Luke Ritchie - The Water's Edge

Water's Edge

A very deep and focused album. Amazing voice and great melodies.

The Water's Edge has now been finished, and is due for release this autumn.

It was produced by Paul Savage (who's worked with such illustrious acts as Arab Strap, Mogwai, Franz Ferdinand and The Phantom Band) in Chem 19 Studios in Glasgow.

Five of the tracks feature arrangements by composer Nico Muhly, who has arranged for Sam Amidon, Björk, Grizzly Bear amongst many others.

Click on the player to the right of the page to hear 3 of the new album tracks, with the 3rd track (Northern Lights) featuring one of Nico's arrangements.

Rags to Ritchie
by Tobias Hill

The Met Bar’s full of ragamuffins! Actually they’re not that threadbare - some of them don’t even have holes in their clothes - but one thing’s for sure; Old Park Lane’s Metropolitan Hotel isn’t their normal stomping ground. The Barfly or the Water Rats look more their natural habitat; the Met Bar, meanwhile, has escaped wholesale out of a Smirnoff Ice ad, all Japanese silk wallpaper and Cristal champagne at £1800 a pop.

Not that anyone’s complaining: Wildplum Live know how to organise a slick gig, and even if the bubbly stays on ice, the punters have certainly turned out in force, all dressed up in their Sunday best for a night uptown with Luke Ritchie.

Ritchie himself is still down in the audience, discussing what it’s like throwing TVs out of hotel rooms in the 21st century. Flat screens just aren’t the same, he says: they fly like frisbees. Presumably he’s just been upstairs, seeking perfect pitch over Hyde Park. But Ritchie is on first - Hijak Oscar and Jacksons Warehouse are waiting in the wings - and there’s music to be getting on with.
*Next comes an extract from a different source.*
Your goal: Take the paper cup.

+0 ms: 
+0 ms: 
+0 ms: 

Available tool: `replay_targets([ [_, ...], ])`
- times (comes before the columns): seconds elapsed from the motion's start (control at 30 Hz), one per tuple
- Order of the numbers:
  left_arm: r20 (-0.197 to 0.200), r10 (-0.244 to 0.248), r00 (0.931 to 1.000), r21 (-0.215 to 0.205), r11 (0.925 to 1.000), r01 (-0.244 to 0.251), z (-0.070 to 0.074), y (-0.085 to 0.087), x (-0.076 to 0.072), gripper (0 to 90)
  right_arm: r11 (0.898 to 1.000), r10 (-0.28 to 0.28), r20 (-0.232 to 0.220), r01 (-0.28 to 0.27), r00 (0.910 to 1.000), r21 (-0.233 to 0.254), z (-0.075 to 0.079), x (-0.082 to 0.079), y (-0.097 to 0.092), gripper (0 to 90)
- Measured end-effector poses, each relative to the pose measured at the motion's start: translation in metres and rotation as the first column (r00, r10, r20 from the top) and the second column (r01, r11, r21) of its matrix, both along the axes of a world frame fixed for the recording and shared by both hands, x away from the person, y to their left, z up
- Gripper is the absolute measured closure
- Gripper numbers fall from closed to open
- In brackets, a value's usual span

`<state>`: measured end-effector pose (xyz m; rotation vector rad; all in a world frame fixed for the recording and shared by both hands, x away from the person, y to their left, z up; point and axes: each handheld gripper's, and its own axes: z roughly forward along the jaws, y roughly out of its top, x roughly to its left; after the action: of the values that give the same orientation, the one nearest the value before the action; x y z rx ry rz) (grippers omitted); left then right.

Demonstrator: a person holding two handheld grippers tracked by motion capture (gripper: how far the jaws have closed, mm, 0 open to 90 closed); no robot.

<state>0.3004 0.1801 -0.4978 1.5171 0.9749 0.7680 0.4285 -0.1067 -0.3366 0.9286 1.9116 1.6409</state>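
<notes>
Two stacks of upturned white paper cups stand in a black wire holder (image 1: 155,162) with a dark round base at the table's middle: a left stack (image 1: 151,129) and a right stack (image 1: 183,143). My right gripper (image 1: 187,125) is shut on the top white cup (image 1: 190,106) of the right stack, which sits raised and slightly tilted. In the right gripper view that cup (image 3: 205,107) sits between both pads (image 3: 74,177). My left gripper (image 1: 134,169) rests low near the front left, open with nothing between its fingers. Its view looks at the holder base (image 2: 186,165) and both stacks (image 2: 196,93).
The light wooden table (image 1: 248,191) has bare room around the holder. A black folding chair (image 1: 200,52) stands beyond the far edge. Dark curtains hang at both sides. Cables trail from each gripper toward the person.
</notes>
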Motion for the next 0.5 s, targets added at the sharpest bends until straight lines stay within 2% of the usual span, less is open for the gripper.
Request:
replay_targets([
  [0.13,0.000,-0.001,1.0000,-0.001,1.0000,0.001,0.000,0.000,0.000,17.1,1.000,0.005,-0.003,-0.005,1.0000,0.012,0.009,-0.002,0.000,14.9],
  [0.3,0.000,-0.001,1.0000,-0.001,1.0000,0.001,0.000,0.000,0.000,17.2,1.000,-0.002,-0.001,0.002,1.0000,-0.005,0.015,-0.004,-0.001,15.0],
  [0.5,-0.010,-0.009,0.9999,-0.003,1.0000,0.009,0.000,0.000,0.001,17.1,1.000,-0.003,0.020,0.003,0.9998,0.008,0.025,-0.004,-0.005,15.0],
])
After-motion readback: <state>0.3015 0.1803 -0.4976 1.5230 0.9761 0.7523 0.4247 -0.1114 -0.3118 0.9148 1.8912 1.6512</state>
He takes the stage alone this evening. It’s four years since Ritchie’s band Sevenball really got rolling, but tonight he’s playing solo, with Sevenball drummer Martin Goodfellow joining him only for the final number. Until then Ritchie plays unplugged, starting out with Pass it Over and The End, hitting his stride with Song for Sundays.

The Sevenball sound is still there, but solo acoustic brings out the strengths of Ritchie’s voice and guitar work. Sevenball have been compared to Ben Harper and Radiohead, but their full staged sound is more Seattle than either of those suggest. Ritchie keeps faith with that - the thick sludgy sediment of Grunge really comes to the fore when the set goes electric - but there’s a taste of Blues here too, and in the fifth number, Shanty, a chaser of Folk via John Martyn.
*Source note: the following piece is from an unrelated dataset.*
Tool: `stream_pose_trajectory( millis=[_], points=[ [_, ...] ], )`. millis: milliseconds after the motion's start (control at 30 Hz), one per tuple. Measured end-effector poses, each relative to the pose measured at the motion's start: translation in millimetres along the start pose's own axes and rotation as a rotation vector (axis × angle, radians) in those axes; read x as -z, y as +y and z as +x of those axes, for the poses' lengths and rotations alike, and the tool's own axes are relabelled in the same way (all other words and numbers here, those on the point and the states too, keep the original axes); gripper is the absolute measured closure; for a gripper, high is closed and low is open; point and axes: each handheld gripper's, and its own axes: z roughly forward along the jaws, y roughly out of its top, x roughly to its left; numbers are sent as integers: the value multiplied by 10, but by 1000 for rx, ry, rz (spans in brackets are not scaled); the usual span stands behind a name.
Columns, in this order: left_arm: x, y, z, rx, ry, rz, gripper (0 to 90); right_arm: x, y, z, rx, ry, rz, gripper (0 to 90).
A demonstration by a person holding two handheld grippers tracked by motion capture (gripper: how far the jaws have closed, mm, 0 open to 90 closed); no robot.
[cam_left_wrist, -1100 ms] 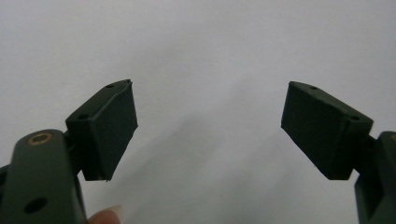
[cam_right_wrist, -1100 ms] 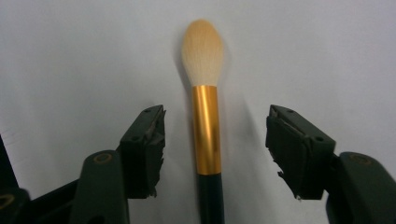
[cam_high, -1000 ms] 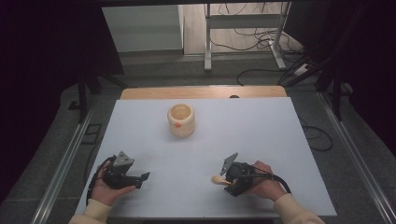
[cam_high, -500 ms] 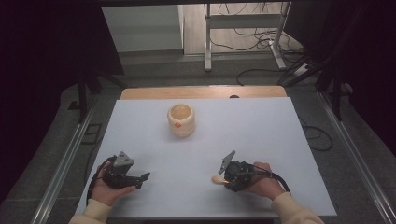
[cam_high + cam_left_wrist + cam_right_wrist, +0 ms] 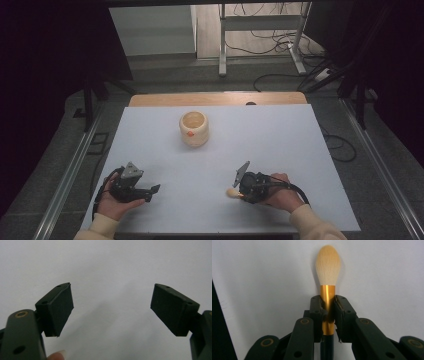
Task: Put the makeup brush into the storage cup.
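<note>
White table top (image 5: 280, 145) under dim light, dark floor with cables behind. Cream ribbed cup (image 5: 193, 128) stands upright near the far middle, well apart from both hands. Right gripper (image 5: 239, 189) sits at the near right edge, jaws clamped on the gold ferrule of a makeup brush (image 5: 328, 277); pale bristle head projects past the jaw tips, pointing toward the table's left. Left gripper (image 5: 150, 191) rests at the near left, jaws spread wide with bare table between them.
</note>
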Motion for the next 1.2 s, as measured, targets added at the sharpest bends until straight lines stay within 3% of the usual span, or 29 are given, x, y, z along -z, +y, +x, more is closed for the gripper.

Luke Ritchie puts his head back and howls like a Viking skald. He cuts a leonine figure, and though he’s physically compact his voice is anything but; in fact the most startling thing about his live performance is the power of his vocal sound. He sings like a man possessed. There’s plenty of Eddie Vedder in there, and a chasing of Counting Crows’s Adam Duritz too; but like all good singers Ritchie is ultimately distinct.

Disaster strikes! Halfway through the closing number, I Don’t Worry, the pedal snaps on Goodfellow’s bass drum. The duo play on. You get the impression they’d do so if all they had to beat the infernal drum with were their skulls. The passion is there, and the crowd respond to it, and rise to it. It’s a grey December night out in Hyde Park, but in the Met Bar, Old Park Lane, Luke Ritchie is still seeking out the perfect pitch.